Published 10/18/2021, 07:04 AM
Updated 10/18/2021, 07:02 PM
© Reuters. FILE PHOTO: Traders work on the main trading floor of the New York Stock Exchange shortly after the opening bell of the trading session in the Manhattan borough of New York City, January 7, 2016.  REUTERS/Brendan McDermid

By Devik Jain, Shreyashi Sanyal and Sinéad Carew

(Reuters) - The S&P and Nasdaq closed higher on Monday with the biggest boosts from the highest-profile technology and communications companies while investors eyed product news from Apple Inc and appeared optimistic about the third-quarter earnings season.

After a weak start following disappointing economic data from China, the S&P and Nasdaq gathered steam in late morning with gains in FAANG stocks - Facebook Inc (NASDAQ:FB), Apple, Amazon.com Inc (NASDAQ:AMZN), Netflix Inc (NASDAQ:NFLX), Alphabet (NASDAQ:GOOGL) Inc's Google - as well as Microsoft Corp (NASDAQ:MSFT).

Apple shares (NASDAQ:AAPL) closed 1% higher after the company made a splash by unveiling new Mac laptop computers with more powerful processor chips.

Facebook shares, under pressure recently, closed up more than 3% with some positive reports out including its plans to create 10,000 jobs in Europe to help build the so-called metaverse - an online world.

With just a small minority of companies having reported quarterly results so far, investors were hopeful for some good news in the days and weeks ahead.

"You're going to get a heavier slate of earnings reports this week from a diverse set of industries," said Michael James, managing director of equity trading at Wedbush Securities in Los Angeles, adding, "the path of least resistance remains higher going into earnings season for large-cap tech."

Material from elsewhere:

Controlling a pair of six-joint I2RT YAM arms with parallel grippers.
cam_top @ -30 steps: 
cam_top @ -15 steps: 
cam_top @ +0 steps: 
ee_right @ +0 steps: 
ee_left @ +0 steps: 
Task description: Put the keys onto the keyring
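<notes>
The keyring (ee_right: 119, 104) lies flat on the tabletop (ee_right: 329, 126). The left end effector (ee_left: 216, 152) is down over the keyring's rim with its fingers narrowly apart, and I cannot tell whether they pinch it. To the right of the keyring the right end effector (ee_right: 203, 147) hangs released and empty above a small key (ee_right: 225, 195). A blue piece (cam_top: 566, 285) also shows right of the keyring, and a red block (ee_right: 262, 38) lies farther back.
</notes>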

The Dow Jones Industrial Average fell 36.15 points, or 0.1%, to 35,258.61, the S&P 500 gained 15.09 points, or 0.34%, to 4,486.46 and the Nasdaq Composite added 124.47 points, or 0.84%, to 15,021.81.

Forecast-beating results from big U.S. lenders last week had set a positive tone for third-quarter earnings season, with analysts expecting S&P 500 earnings to show a 32% rise from a year ago, according to Refinitiv data.

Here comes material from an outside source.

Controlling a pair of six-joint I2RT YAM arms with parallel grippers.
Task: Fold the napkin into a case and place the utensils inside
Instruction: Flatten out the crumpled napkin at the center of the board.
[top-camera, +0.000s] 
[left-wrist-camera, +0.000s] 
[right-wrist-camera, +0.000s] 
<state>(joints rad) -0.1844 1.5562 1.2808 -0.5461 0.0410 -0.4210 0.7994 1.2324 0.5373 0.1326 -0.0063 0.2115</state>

The solid start likely helped investors shrug off uneasiness from earlier in the day after China recorded its slowest pace of economic growth in a year for the third quarter, hurt by power shortages and wobbles in the property sector. [MKTS/GLOB]

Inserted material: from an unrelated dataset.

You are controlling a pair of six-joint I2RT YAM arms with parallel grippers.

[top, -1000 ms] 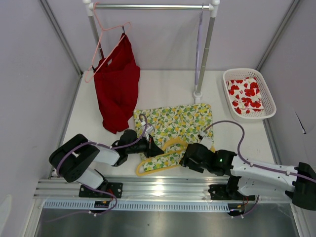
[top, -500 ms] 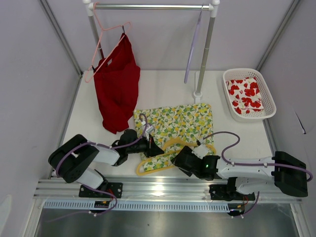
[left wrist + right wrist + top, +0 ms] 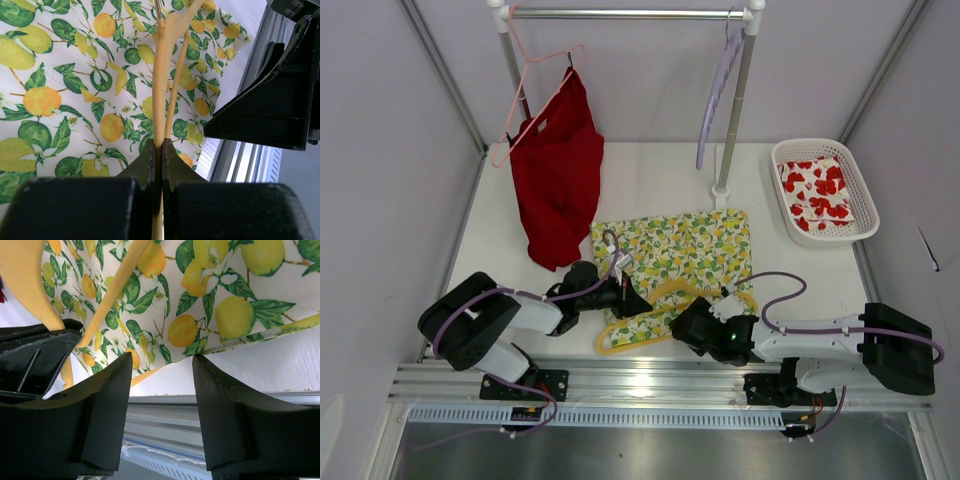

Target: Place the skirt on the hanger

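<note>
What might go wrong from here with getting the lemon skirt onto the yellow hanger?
The left tool pinches only a thin bar of the yellow plastic triangular hanger, so the hanger may twist or slip. The open right tool sits at the hem of the lemon-print cloth skirt with hanger plastic close by. Closing might catch the hanger too, or only one layer. Both tools are close together and might bump.

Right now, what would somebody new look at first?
Probably the lemon-print skirt spread out in the middle, with the yellow hanger lying at its near edge, pinched by the left gripper. Then the red garment hanging from the rail at far left, and the basket of red-flowered cloth at far right.
</note>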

Other top contributors to the S&P's gains were Tesla (NASDAQ:TSLA) Inc ahead of its earnings report this week, Amazon, which added 1% and chipmaker Nvidia (NASDAQ:NVDA) Corp, which closed up 1.6%.

While technology, closing up 0.9%, was the S&P's top index point boost, consumer discretionary was the biggest percentage gainer, climbing 1.2% and communications services followed with a 0.7% gain.

Johnson & Johnson (NYSE:JNJ), Netflix, Verizon Communications Inc (NYSE:VZ) and oilfield services company Baker Hughes Co are also due to report quarterly results this week.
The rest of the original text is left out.